* What to work on
Look through the records below for the line with "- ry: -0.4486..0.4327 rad" and the line with "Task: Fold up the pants", then return those lines and all lines between, exactly.

Extracted data entries:
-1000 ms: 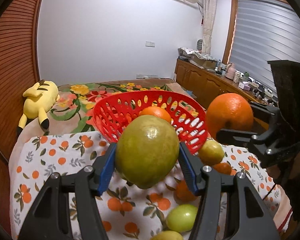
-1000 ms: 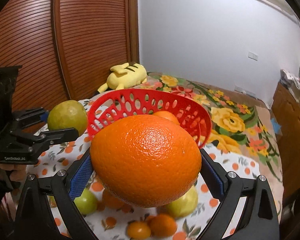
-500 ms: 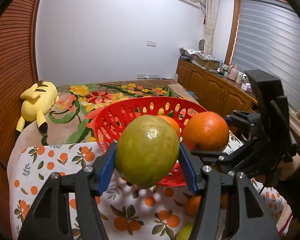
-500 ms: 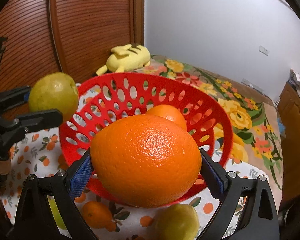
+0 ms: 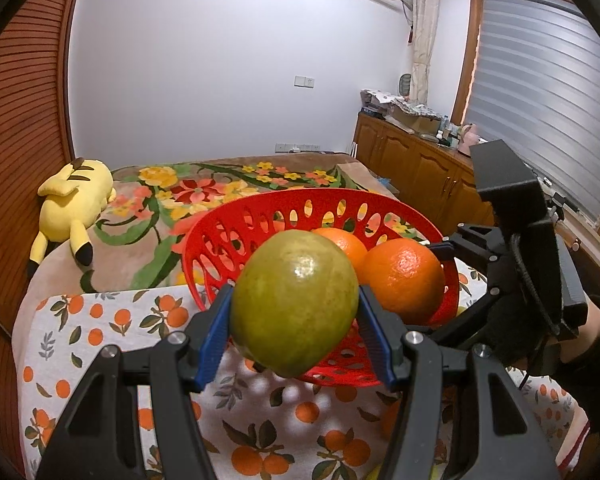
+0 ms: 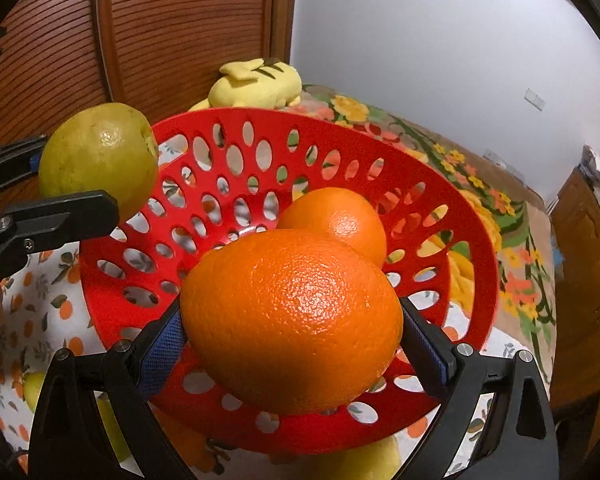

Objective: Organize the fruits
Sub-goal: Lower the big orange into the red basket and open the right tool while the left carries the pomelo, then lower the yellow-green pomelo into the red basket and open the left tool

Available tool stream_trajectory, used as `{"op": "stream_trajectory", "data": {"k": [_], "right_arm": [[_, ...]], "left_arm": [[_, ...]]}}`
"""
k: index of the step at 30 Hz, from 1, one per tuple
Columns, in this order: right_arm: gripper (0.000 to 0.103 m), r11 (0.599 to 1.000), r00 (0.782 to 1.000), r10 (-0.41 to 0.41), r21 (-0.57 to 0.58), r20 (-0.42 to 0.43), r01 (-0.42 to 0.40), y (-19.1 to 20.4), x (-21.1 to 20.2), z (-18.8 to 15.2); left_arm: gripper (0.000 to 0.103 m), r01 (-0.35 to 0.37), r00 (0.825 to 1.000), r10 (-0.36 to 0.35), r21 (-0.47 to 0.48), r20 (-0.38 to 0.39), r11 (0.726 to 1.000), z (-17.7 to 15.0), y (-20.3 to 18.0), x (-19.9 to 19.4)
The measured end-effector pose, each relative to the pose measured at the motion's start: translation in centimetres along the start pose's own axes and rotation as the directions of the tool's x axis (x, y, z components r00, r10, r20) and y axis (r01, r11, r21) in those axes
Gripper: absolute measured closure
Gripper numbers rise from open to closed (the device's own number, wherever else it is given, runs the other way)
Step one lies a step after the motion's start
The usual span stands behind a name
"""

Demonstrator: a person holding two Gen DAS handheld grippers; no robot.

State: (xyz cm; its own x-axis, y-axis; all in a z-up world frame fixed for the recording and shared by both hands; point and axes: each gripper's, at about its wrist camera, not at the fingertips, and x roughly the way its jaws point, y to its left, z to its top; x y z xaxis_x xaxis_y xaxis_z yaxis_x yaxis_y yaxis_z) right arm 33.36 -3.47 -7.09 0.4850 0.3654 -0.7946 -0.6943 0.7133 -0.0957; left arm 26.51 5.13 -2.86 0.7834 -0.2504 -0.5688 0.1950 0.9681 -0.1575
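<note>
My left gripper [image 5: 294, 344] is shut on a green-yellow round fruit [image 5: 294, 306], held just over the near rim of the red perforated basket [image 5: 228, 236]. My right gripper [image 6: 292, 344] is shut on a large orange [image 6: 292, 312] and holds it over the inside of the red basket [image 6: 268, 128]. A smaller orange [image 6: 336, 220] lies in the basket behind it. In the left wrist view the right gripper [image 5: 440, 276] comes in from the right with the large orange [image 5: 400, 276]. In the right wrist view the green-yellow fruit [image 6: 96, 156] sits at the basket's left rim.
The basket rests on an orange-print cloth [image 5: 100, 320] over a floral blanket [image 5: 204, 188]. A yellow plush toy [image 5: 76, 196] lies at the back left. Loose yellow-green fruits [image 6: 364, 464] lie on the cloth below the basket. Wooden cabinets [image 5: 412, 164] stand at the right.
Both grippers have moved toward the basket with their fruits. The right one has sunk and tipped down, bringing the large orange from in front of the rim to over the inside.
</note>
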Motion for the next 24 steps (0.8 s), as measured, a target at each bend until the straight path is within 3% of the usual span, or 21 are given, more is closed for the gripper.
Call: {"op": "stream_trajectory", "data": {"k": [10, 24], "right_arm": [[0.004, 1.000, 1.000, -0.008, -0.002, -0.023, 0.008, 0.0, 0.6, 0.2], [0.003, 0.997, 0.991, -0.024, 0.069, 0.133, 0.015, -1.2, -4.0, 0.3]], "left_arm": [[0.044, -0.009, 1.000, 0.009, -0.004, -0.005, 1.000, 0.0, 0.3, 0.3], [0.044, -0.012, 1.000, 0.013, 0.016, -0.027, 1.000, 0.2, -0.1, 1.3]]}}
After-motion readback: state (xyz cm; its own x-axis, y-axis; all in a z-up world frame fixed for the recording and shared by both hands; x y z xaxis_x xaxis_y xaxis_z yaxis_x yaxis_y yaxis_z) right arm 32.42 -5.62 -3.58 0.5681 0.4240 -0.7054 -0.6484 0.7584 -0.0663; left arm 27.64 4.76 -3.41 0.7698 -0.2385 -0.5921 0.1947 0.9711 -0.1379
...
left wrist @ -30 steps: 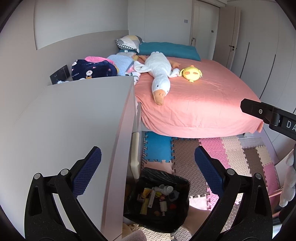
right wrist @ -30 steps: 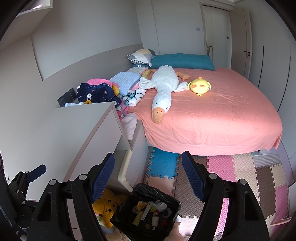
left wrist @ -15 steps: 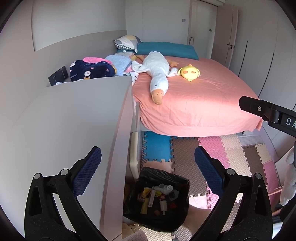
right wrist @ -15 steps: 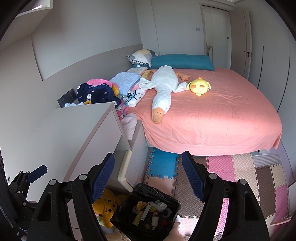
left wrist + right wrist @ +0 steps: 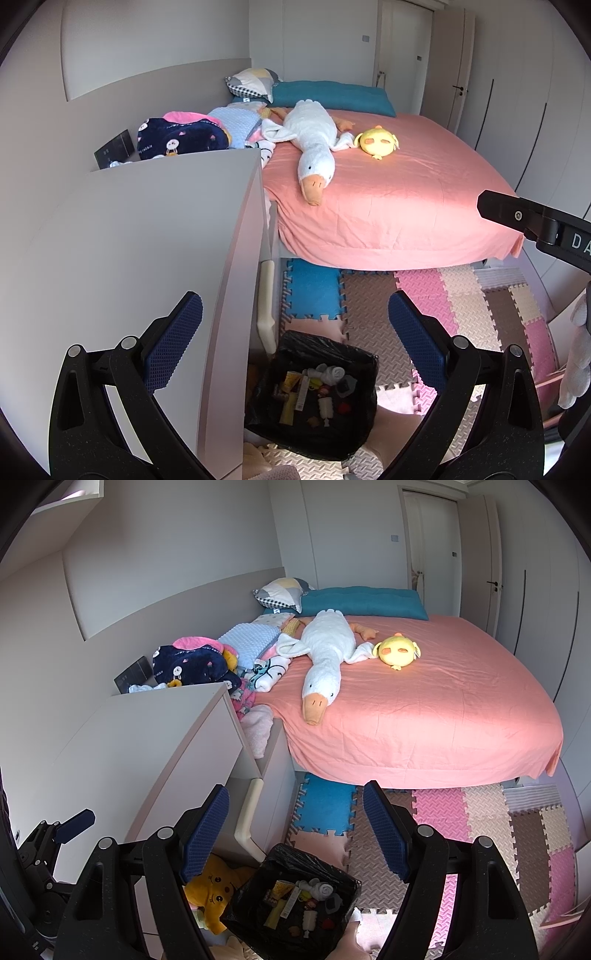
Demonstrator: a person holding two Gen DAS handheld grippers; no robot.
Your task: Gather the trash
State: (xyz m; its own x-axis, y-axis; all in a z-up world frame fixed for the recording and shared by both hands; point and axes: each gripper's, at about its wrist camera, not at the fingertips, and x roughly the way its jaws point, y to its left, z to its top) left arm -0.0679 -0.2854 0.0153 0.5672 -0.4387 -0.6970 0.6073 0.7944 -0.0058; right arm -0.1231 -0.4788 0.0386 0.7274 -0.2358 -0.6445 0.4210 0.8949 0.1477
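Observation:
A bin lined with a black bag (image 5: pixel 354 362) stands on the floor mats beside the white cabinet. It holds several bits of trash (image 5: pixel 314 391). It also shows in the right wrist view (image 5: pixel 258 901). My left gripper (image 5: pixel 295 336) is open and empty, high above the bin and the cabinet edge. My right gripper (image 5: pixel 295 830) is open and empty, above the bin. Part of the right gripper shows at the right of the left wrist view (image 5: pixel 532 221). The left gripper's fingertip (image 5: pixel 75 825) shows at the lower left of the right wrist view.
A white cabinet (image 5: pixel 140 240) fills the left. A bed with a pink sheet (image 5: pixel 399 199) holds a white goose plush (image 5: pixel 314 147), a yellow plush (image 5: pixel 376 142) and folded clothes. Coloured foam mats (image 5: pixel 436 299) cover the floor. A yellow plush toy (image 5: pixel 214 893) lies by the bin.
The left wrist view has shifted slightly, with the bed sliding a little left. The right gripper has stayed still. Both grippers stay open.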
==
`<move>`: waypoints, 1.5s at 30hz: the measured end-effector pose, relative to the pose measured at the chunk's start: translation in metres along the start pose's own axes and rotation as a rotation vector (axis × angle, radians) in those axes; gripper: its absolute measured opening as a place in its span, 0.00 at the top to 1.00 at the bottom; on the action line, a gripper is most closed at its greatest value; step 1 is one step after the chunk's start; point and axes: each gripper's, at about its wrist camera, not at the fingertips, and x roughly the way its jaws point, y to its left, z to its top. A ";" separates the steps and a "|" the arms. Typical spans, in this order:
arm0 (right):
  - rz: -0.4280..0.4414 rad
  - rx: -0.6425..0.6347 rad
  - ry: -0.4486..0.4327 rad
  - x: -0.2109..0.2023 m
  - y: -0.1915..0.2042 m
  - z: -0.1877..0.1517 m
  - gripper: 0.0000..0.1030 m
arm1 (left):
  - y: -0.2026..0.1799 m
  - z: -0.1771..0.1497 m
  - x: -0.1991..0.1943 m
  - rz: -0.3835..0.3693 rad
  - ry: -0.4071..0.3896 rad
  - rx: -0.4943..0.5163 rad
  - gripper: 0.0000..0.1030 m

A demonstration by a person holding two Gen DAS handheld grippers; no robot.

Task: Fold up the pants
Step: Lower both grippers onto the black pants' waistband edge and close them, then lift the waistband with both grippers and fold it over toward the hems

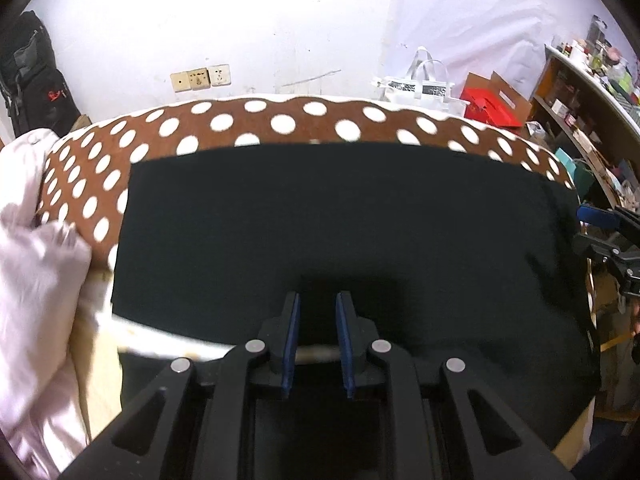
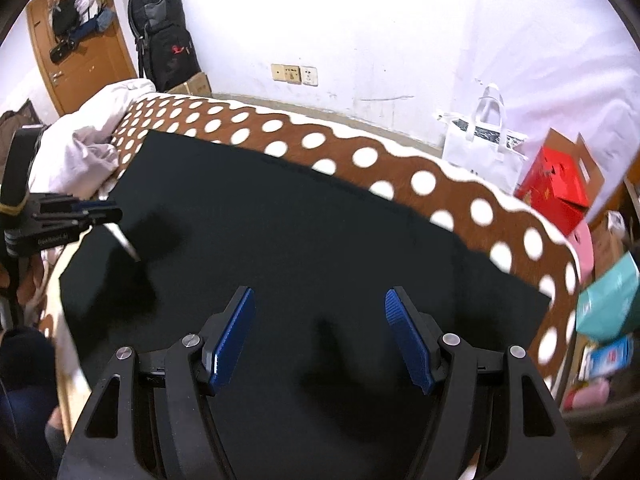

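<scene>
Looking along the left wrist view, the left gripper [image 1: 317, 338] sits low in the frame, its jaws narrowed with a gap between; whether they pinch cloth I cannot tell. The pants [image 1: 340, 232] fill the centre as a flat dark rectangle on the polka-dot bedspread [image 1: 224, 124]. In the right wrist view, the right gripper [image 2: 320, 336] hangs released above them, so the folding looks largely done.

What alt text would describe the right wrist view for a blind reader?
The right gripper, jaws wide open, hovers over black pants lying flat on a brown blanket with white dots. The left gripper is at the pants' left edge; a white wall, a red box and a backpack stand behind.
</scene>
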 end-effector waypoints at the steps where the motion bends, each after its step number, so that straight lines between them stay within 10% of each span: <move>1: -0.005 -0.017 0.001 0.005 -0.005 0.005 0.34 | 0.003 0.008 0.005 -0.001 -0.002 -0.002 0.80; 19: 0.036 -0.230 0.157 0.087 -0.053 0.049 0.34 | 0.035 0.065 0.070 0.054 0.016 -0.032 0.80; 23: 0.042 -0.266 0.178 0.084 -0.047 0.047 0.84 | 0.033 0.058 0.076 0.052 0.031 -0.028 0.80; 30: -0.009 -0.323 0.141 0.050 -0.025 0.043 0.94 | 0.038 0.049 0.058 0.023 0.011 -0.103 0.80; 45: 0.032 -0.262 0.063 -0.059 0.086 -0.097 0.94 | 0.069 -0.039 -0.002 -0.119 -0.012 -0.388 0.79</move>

* Reply to the task
  - ry: -0.4486..0.4327 rad
  - x: -0.2109..0.2023 m
  - y: -0.1915..0.2042 m
  - z: -0.1877..0.1517 m
  - gripper: 0.0000..0.1030 m
arm1 (left):
  - y: -0.2026..0.1799 m
  - z: -0.1771..0.1497 m
  - x: -0.1991..0.1943 m
  - rz: -0.3835..0.3693 rad
  - ry: -0.4071..0.3896 rad
  - rx: -0.4943..0.5163 rad
  - gripper: 0.0000..0.1030 m

A demonstration by a person holding two Gen DAS handheld grippers; no robot.

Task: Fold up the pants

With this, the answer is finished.